# INSTRUCTIONS TO FOLLOW
From the records below, extract only the lines running from the line with "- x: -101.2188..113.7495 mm" to the line with "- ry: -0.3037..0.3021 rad", both lines included, reproducing them exactly.

=-=-=-=-=

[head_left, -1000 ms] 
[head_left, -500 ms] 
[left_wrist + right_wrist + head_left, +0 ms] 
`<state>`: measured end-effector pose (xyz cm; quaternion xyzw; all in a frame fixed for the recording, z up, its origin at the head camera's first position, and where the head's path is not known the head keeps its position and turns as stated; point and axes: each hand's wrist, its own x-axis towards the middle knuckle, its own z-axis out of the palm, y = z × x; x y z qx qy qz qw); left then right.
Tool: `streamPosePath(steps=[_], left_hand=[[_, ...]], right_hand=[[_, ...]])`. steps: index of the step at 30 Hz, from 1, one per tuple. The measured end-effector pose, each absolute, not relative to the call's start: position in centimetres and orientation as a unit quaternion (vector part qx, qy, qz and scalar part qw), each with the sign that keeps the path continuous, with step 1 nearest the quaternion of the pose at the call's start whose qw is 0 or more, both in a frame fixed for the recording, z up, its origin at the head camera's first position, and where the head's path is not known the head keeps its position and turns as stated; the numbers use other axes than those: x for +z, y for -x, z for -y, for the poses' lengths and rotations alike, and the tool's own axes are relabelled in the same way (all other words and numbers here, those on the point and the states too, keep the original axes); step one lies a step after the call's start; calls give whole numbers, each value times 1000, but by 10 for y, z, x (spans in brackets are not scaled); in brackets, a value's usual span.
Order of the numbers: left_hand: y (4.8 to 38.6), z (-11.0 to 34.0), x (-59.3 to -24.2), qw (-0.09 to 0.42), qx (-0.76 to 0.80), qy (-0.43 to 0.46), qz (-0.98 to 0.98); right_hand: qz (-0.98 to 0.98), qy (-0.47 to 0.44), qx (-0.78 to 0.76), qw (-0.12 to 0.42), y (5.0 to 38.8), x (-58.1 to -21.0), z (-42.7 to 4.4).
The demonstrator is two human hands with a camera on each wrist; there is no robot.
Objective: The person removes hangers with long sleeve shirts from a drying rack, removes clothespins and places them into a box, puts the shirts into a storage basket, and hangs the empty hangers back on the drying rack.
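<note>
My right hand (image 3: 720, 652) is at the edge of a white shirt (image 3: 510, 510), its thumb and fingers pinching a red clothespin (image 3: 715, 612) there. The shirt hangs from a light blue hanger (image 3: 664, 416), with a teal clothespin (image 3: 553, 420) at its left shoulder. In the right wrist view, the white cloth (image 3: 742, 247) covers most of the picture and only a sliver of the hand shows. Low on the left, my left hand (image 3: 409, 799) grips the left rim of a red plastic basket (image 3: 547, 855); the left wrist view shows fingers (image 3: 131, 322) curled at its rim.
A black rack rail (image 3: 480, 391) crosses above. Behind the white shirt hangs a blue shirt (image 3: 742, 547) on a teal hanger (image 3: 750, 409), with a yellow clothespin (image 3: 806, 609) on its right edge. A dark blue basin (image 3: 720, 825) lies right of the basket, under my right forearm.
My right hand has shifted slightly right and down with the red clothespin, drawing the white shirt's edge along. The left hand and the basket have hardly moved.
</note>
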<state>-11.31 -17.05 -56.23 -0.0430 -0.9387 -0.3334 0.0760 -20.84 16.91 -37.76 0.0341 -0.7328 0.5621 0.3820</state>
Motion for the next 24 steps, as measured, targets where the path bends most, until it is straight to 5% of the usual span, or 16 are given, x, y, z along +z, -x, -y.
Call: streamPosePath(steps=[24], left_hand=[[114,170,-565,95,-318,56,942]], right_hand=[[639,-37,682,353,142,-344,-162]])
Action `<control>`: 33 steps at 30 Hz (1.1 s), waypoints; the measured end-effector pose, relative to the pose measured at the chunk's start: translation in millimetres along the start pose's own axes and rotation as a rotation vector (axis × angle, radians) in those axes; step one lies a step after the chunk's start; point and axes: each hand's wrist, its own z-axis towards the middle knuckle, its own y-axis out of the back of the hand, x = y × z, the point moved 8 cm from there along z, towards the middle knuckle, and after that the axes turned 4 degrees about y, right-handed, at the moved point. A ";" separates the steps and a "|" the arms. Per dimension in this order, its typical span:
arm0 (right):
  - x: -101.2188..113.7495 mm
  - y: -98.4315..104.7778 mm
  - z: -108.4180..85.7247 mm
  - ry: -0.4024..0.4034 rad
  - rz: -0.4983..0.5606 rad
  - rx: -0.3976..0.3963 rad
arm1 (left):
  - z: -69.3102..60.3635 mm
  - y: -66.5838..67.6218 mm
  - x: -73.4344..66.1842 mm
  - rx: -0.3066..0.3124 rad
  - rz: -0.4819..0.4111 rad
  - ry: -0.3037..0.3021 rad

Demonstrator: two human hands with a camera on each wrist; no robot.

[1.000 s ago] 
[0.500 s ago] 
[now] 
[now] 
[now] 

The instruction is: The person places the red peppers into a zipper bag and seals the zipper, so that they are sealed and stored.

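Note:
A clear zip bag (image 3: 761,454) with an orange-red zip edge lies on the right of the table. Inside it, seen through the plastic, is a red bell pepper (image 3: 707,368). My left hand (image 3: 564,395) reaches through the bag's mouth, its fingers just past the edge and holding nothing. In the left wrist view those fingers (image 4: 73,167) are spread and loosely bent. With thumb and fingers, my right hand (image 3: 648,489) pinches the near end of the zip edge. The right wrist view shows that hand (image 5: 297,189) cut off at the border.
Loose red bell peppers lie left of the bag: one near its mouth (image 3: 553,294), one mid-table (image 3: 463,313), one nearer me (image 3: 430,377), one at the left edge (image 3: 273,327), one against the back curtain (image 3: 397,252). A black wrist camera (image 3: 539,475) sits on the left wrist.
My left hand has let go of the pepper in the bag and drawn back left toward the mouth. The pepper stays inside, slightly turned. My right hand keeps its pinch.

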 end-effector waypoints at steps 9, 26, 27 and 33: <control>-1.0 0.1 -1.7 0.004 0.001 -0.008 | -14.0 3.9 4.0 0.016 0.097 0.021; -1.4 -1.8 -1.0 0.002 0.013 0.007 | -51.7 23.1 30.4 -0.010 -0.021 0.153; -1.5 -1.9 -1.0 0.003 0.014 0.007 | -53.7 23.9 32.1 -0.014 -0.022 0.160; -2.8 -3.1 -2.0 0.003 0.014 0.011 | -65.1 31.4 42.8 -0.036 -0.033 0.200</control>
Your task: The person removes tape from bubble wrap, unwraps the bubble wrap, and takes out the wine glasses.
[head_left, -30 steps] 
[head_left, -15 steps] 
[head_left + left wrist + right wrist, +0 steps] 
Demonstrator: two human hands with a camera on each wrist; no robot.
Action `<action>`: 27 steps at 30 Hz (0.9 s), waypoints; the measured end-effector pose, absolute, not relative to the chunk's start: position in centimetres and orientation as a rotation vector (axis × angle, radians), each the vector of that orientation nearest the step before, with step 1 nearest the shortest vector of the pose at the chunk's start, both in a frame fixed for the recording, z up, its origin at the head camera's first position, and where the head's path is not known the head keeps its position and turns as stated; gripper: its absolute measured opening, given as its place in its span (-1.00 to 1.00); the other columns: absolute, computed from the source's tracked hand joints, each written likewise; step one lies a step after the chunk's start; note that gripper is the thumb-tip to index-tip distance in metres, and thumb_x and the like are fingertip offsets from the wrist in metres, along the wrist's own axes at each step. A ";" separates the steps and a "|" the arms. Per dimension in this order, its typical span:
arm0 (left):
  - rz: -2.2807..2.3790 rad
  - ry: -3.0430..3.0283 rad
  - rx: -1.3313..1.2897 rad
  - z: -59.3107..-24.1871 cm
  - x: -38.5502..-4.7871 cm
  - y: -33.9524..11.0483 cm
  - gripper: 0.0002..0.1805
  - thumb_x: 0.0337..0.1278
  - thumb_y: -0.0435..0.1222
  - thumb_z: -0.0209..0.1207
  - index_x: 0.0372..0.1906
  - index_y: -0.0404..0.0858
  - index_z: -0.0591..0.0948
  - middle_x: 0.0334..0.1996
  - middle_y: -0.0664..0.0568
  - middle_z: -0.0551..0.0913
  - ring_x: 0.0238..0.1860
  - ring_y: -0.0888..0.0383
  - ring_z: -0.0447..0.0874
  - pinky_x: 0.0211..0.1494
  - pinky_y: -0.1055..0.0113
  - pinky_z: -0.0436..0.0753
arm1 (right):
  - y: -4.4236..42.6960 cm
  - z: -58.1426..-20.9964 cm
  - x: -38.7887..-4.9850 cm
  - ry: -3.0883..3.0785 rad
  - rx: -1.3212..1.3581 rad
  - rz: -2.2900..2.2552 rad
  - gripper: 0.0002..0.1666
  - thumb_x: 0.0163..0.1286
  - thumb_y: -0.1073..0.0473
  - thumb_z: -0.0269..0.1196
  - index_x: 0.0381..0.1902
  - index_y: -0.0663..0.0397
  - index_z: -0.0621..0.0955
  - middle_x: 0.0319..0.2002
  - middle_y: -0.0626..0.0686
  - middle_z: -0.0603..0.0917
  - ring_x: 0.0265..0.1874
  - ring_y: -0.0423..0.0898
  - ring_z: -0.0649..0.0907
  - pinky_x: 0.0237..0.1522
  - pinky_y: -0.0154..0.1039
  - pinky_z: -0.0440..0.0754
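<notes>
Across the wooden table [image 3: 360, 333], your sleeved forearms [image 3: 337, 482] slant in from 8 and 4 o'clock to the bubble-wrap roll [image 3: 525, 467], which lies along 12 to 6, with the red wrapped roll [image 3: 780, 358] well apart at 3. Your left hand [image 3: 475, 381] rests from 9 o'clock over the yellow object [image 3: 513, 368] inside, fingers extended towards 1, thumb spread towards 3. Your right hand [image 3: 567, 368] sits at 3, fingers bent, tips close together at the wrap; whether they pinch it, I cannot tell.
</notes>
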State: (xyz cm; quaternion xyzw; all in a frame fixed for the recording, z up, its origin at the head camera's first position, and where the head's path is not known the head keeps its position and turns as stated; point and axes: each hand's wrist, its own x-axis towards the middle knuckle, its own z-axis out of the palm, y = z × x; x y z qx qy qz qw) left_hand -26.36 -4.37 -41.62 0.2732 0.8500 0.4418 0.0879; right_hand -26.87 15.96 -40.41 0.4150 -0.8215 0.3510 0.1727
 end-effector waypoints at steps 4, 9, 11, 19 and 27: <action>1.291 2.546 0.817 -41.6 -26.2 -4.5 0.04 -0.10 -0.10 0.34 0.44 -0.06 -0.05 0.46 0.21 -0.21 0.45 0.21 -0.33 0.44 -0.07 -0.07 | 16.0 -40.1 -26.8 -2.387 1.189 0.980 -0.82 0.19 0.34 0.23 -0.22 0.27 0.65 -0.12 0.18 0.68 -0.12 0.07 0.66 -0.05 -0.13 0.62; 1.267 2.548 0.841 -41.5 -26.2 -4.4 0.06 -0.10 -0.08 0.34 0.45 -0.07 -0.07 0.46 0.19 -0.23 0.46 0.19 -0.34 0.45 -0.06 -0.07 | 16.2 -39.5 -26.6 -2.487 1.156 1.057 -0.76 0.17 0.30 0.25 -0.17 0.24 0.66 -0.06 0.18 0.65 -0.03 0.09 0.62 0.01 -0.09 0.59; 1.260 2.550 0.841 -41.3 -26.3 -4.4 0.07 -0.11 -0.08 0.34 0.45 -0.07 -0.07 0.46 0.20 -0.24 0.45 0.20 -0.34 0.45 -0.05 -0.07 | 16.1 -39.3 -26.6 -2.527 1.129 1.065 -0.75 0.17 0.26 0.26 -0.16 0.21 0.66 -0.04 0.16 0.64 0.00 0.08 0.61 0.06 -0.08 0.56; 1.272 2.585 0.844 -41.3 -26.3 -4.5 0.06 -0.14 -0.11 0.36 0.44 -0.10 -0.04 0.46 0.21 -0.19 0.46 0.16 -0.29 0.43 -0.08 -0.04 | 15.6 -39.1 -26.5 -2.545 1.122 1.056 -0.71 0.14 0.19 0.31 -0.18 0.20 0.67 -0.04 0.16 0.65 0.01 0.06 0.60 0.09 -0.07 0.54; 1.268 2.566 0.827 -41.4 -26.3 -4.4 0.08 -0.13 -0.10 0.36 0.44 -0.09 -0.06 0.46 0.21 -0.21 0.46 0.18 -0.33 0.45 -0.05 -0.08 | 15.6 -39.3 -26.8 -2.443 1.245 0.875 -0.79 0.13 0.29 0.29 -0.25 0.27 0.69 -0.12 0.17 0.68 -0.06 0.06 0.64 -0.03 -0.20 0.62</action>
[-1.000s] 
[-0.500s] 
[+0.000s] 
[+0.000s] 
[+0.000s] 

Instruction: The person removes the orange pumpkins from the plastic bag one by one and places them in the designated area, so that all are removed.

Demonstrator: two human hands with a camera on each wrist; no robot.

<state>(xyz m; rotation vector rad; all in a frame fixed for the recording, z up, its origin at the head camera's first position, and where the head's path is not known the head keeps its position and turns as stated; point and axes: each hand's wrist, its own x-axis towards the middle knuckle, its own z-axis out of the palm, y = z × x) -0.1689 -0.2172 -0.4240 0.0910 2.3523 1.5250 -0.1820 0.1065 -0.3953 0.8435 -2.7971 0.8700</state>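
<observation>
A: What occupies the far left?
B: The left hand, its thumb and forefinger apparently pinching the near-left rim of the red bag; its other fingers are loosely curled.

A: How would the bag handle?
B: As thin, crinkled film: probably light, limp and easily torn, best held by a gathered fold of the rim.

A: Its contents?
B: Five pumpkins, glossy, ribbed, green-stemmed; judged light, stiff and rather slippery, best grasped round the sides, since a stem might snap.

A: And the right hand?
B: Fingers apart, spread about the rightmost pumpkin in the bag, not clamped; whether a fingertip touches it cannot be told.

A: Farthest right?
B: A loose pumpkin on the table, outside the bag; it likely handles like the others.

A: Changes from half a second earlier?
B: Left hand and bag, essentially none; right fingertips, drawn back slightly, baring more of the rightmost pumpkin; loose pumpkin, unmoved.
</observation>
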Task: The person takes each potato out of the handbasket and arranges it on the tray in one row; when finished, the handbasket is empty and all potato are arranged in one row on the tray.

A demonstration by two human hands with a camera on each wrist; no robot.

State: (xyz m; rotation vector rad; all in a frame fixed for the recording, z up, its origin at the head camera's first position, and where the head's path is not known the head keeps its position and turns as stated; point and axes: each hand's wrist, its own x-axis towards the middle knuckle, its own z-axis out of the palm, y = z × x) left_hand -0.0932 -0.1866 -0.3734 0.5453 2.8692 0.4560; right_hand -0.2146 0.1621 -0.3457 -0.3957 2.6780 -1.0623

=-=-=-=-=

# EXERCISE RESPONSE
  - x: -101.2188..113.7495 mm
  - y: -98.4315..104.7778 mm
  - z: -108.4180..85.7247 mm
  - ry: -0.4024..0.4034 rad
  - rz: -0.4983..0.5606 rad
  - rx: -0.3976..0.3963 rad
arm1 (left):
  - z: -69.3102..60.3635 mm
  - y: -66.5838..67.6218 mm
  - x: -73.4344..66.1842 mm
  - rx: -0.3066..0.3124 rad
  - rz: -0.4819..0.4111 rad
  - ry: -0.3037..0.3021 rad

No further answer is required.